Zone of Proximal Development: Learnability filtering calibrates difficulty in real-time, ensuring that task distribution tracks solver capability and enables continual curriculum advancement.
Implications and Future Directions
The EvoTD framework reframes LLM self-improvement from black-box heuristic mutation to transparent, evolutionarily structured data synthesis. The paradigm decouples logical primitives from instance complexity, supporting scalable curriculum evolution that is pedagogically effective, empirically robust, and interpretable. Practical implications include:
- Efficient Reasoning Scaling: EvoTD enables base model scaling without the computational overhead of multi-agent self-play or tool augmentation. Sample efficiency is substantiated by higher valid sample yield per candidate (36% accept rate vs 63% for heuristics).
- Domain-Agnostic Curriculum Synthesis: Skill-bank extraction and complexity attribute identification are LLM-driven and transferrable across domains, facilitating adaptation to new reasoning tasks and environments.
- Generalization and Transfer: Gains transfer robustly to STEM-adjacent fields, confirming that abstract logical primitives are foundational for broad multi-disciplinary reasoning.

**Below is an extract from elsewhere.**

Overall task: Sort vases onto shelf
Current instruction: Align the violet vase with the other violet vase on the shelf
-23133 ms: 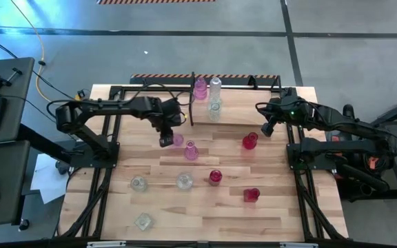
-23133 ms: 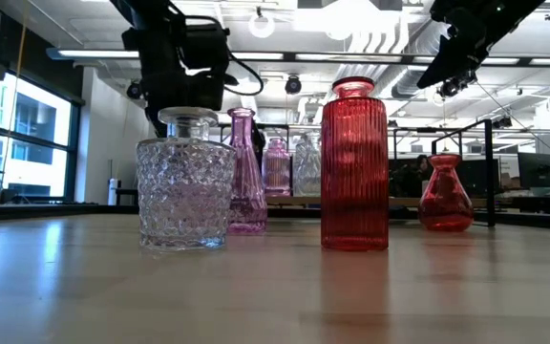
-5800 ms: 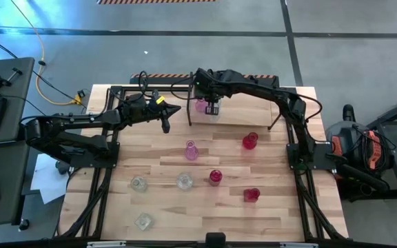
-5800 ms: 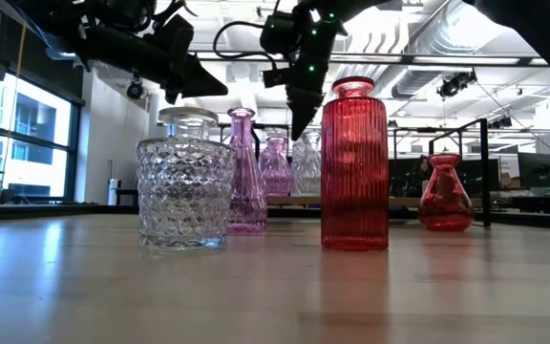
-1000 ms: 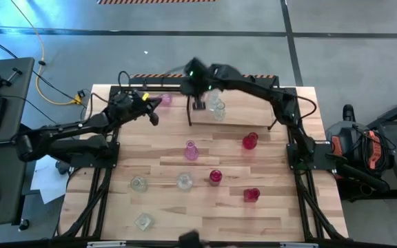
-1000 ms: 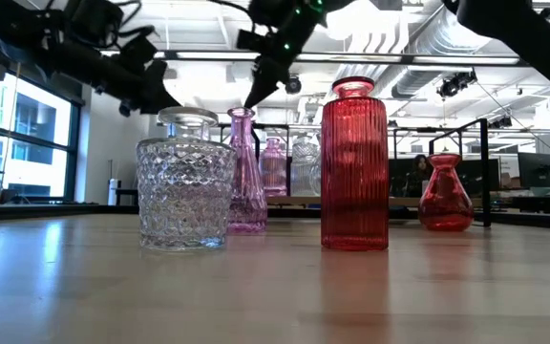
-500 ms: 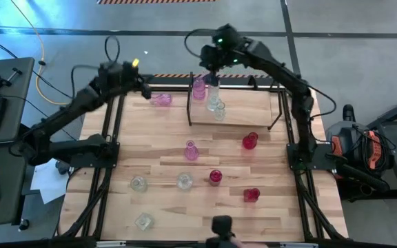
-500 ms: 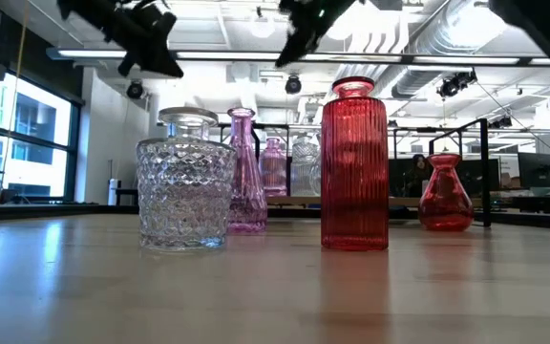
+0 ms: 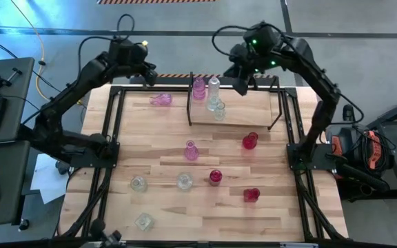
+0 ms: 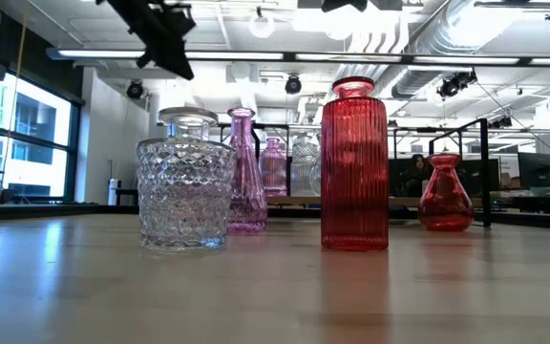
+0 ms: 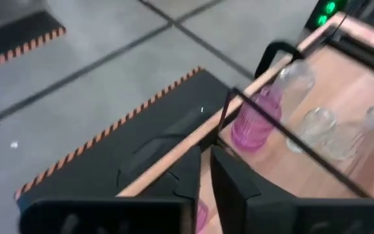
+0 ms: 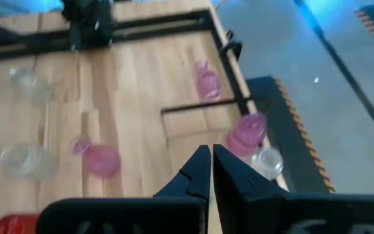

Future developments will focus on dynamic skill-bank expansion, open-ended taxonomy discovery, and adaptation of the framework to domains lacking programmatic verifiers (e.g., argumentation, multi-modal tasks), potentially leveraging learned reward models or LLM-as-judge protocols.
Conclusion
EvoTD demonstrates that structured evolutionary search over skill-complexity manifolds is a practical and effective approach for enhancing LLM reasoning. Attribute Mutation and Skill Crossover are necessary and complementary for constructing diverse, progressively challenging curricula that drive frontier expansion. The empirical results support the conclusion that structural evolution yields substantially superior training signals compared to unconstrained heuristic generation, with broad generalization and efficiency benefits.